— Aim of the exercise —
In the data below, find the line containing "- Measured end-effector", then set down that line and every later line up to and including the line containing "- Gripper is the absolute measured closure", exactly.

Dataset excerpt Start Marker

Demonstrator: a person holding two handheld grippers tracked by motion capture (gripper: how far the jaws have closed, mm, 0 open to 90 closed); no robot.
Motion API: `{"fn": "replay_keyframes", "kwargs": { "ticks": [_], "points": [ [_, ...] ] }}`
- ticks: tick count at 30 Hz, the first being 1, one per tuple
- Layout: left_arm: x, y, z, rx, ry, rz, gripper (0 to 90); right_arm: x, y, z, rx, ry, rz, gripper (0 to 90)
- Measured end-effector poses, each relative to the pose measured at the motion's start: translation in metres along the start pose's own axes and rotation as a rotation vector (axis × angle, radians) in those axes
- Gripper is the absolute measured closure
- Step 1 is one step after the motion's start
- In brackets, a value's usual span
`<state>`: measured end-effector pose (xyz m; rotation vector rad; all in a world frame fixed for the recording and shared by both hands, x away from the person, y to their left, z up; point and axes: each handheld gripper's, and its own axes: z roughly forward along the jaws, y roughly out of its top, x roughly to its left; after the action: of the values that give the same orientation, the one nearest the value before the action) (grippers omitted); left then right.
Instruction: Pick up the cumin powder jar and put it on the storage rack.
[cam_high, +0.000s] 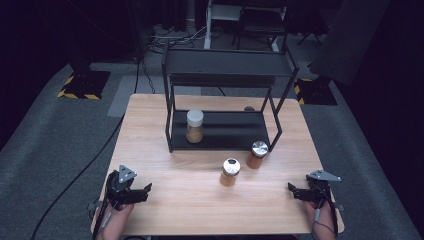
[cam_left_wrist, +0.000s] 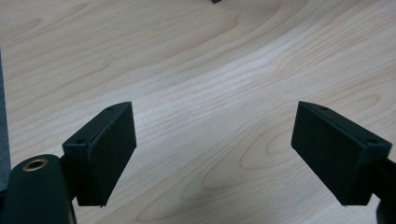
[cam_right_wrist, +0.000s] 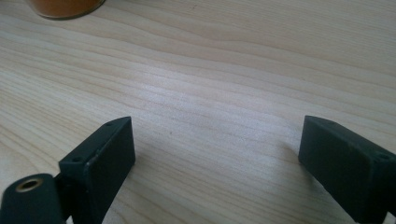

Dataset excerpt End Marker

— Answer area —
- Measured end-effector poses, each relative to the pose measured at the motion's start: translation in metres along the start pose's own axes and rotation as a rotation vector (axis × angle, radians) in those axes
- Gripper is the absolute measured closure

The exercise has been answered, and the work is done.